El jefe cortó su paso, los saludó a prudente distancia, sin quitar los ojos del palo en el que llevaban a alguien que parecía muerto, sangraba sin sangrar, tenía cara de sufrir mucho, pero no se quejaba. Uno de los de negro abrió una bolsa que llevaba al hombro, metió la mano y sacó un animal inmóvil con piel de serpiente, pero completamente negro, un destello dorado le iluminó el rostro. El bicho parecía una caja, pero no tardamos en darnos cuenta de que no tenía la rigidez de la madera sino el movimiento de las plantas al viento: ondulante, sinuoso. El de la bolsa le pasó la alimaña al más viejo, se acercó al jefe. Nuestro líder dio un par de pasos hacia atrás, todas las respiraciones quedaron suspendidas en el aire, sólo se oían los gritos lejanos de las aves y los monos. El viejo se alejaba del barbudo, quien azuzaba a su bicho a morder a nuestro líder. Entonces su boca se movió, pero no entendimos lo que dijo. El viejo agitó el bicho en su mano, o quizás fue el bicho el que agitó su mano; volvió la cara hacia el muerto y dijo algo incomprensible otra vez, señaló al sangrante, volvió a agitar al animal, o el animal quería escapar, no lo sé. El bicho de piel de culebra tenía miles de patas que se movían desesperadamente, luchaban con fuerza por soltarse, correr hacia nuestro jefe, atacarlo, morderlo.

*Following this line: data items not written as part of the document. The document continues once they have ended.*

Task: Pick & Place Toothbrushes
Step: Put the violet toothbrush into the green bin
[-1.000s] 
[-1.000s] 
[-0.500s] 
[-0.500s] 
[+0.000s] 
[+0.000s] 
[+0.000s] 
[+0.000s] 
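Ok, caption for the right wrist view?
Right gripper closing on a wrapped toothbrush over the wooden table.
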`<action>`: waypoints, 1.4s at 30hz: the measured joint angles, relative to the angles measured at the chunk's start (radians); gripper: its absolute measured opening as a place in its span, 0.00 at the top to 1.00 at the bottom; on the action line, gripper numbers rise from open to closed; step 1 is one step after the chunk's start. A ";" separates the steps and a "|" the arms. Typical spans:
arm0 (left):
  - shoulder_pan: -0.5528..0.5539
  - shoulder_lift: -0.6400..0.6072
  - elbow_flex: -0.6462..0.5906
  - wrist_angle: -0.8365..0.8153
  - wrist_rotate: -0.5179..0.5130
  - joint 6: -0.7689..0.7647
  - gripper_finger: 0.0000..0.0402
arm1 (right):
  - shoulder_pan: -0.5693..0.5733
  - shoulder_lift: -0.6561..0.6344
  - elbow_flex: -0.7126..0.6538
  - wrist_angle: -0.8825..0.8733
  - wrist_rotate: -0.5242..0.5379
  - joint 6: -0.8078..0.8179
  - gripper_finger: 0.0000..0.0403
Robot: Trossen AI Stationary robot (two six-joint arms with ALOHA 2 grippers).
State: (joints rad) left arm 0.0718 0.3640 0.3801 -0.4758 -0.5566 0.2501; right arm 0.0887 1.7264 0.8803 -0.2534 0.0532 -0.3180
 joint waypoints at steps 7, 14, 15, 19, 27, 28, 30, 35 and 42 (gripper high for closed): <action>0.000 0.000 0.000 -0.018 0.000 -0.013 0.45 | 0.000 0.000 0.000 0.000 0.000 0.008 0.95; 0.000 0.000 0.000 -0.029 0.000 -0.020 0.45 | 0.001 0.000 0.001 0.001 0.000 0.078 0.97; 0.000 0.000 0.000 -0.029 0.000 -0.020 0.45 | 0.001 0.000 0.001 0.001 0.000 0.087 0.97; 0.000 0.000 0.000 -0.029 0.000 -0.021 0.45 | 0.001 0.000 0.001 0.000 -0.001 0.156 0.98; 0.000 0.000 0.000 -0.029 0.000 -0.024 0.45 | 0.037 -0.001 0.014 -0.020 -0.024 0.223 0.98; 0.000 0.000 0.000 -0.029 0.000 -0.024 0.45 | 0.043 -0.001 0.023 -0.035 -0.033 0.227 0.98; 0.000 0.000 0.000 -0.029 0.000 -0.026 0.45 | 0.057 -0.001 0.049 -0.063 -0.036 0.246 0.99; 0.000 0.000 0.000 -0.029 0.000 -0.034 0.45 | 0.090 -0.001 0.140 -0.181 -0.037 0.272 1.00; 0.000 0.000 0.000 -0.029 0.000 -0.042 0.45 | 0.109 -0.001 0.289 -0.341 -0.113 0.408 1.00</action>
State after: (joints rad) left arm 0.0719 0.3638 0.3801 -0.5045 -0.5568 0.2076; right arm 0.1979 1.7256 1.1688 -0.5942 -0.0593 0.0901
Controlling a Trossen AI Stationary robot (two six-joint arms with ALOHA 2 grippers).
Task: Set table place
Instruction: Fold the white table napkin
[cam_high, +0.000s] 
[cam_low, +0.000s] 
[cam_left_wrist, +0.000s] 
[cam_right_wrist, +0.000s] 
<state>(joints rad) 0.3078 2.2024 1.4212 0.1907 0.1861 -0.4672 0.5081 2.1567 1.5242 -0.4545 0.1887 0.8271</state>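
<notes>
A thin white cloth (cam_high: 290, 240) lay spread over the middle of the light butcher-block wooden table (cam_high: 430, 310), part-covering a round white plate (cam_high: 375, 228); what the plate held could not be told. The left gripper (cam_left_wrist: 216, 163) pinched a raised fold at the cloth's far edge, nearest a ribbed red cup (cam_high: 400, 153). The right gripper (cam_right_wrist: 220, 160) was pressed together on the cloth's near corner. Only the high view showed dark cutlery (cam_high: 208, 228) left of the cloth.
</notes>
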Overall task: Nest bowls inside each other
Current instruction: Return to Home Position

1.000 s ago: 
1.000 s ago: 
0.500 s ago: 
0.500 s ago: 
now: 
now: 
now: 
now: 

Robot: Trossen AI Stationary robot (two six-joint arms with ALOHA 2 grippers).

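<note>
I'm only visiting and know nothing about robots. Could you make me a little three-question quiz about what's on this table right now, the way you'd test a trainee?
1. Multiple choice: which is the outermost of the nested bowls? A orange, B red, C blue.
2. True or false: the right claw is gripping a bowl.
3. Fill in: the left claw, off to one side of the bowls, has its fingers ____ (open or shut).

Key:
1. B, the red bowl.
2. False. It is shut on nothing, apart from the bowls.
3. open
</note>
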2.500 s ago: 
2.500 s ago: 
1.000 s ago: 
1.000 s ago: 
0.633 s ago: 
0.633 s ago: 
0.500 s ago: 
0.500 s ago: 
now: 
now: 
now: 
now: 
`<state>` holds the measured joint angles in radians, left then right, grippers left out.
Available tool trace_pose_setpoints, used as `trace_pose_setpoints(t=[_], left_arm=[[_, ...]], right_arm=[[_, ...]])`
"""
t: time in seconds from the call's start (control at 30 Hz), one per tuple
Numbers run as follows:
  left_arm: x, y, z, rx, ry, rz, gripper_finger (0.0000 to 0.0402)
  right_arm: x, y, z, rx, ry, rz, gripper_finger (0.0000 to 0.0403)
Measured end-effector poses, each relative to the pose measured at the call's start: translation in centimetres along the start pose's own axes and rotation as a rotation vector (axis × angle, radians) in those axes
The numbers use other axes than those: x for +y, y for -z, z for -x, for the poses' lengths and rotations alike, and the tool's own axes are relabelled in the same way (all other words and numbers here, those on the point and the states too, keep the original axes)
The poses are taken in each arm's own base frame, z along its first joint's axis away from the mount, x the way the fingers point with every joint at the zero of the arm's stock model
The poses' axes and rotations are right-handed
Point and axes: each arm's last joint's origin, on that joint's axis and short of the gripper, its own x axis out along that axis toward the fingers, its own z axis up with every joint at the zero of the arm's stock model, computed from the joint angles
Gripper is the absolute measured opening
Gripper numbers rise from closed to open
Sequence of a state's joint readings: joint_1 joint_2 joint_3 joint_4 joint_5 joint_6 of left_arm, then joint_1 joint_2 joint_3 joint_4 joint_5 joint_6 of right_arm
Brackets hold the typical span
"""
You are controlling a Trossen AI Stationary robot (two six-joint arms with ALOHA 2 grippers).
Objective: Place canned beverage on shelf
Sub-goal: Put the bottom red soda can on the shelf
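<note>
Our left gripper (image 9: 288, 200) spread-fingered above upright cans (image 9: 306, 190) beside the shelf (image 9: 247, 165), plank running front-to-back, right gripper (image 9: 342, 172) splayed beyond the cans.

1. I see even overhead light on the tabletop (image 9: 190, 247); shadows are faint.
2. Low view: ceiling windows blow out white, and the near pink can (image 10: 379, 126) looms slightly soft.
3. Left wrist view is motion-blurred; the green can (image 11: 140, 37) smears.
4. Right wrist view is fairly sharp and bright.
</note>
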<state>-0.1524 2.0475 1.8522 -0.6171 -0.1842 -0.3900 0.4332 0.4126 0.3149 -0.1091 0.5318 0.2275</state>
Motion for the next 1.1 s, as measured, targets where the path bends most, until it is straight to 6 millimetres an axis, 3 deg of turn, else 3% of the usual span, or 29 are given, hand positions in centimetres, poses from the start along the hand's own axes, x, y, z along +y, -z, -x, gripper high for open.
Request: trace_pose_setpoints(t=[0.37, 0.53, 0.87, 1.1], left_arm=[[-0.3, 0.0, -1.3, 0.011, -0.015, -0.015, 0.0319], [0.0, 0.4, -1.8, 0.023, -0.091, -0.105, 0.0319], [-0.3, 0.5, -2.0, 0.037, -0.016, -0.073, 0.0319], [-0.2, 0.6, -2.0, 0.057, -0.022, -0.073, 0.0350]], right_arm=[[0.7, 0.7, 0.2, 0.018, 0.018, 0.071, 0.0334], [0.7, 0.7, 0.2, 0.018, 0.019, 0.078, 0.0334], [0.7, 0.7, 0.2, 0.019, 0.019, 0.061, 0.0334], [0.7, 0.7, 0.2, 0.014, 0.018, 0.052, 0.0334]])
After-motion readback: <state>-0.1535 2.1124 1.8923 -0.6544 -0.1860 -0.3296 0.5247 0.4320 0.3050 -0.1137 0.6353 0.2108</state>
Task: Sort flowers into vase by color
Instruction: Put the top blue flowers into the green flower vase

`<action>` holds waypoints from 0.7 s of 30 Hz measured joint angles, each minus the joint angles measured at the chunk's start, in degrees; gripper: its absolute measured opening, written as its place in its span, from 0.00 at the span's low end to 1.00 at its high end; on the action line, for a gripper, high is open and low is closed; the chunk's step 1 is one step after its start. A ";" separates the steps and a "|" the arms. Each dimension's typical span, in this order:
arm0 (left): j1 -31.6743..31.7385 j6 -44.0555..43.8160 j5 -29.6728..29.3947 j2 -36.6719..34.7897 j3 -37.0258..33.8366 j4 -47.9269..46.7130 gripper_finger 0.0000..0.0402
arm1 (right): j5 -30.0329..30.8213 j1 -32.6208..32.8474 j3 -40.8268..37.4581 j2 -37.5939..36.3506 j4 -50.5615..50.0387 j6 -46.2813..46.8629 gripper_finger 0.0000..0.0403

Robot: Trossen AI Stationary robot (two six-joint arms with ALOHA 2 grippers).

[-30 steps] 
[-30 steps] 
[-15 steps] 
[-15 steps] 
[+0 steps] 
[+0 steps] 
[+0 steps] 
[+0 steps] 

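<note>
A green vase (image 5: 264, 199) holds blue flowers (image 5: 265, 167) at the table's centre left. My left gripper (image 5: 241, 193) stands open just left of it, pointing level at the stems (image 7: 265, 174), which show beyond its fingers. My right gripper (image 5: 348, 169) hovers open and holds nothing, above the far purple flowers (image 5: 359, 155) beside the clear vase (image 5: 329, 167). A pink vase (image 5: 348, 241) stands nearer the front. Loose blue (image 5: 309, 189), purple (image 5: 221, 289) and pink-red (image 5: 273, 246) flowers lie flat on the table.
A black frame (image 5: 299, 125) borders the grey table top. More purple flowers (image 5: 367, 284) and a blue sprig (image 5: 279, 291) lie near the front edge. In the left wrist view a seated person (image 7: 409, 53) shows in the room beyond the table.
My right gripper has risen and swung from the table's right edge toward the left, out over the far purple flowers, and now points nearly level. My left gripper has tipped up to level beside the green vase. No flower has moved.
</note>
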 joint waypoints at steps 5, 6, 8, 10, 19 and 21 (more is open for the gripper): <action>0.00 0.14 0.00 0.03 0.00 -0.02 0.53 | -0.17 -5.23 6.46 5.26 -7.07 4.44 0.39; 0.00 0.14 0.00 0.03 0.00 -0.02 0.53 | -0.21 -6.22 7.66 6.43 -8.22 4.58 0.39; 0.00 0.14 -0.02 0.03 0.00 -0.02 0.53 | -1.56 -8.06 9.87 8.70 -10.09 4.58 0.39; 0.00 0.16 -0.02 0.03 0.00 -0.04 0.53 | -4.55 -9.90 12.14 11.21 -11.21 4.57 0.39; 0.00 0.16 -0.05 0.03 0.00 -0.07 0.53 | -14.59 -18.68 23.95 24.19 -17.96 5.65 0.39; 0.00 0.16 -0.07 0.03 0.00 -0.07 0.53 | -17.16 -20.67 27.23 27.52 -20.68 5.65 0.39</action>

El viejo acercó al animal de mil patas hacia su pecho, lo besó en el lomo: el bicho se aquietó, satisfecho con las caricias de aquel brujo. Miró alrededor, suspiró y habló de nuevo. El dueño del animal se acercó, lo cogió con cuidado, lo acarició y besó, lo guardó en la bolsa, retornó a su lugar en el grupo de extranjeros. A una señal del viejo, todos los visitantes se arrodillaron alrededor del muerto, juntaron las manos, entonaron lo que, lo supimos de inmediato, eran sus cánticos de guerra. El jefe cayó en cuenta del peligro y ordenó el ataque. Les caímos encima con todo lo que teníamos a la mano. Lo extraño fue que no se resistieron, más bien siguieron con sus cantos, ¿para qué se preparan a pelear si no van a mover un dedo? Al cabo de unos minutos, los invasores estaban todos muertos.

El jefe se acercó: era un hombre de madera ensangrentado, coronado con plantas espinosas, clavado por las manos y pies en un par de palos cruzados. Extraño, ¿se lo habrían comido? ¿Sería una forma de cocinarlo? ¿Pensaban hacer eso con nosotros? El jefe se lo llevó como trofeo. Yo, que no puedo con mi curiosidad, busqué al dueño del animal de piel de culebra. Con mucho cuidado abrí la bolsa, no fuera a saltarme a la cara. No se sentía movimiento, tal vez también habría muerto. Al fin lo encontré, asustado, al fondo de la bolsa. No te voy a matar, lo acaricié. Su piel era efectivamente como la de los reptiles pero más dura. El bicho no respiraba, estaba muerto.

La gente del pueblo escudriñaba entre los cadáveres de los invasores buscando algo útil, pero sólo encontraron más bichos de piel de serpiente, todos muertos. Al rato, el jefe mandó silencio, anunció una gran comilona de invasores muertos. La alegría fue total.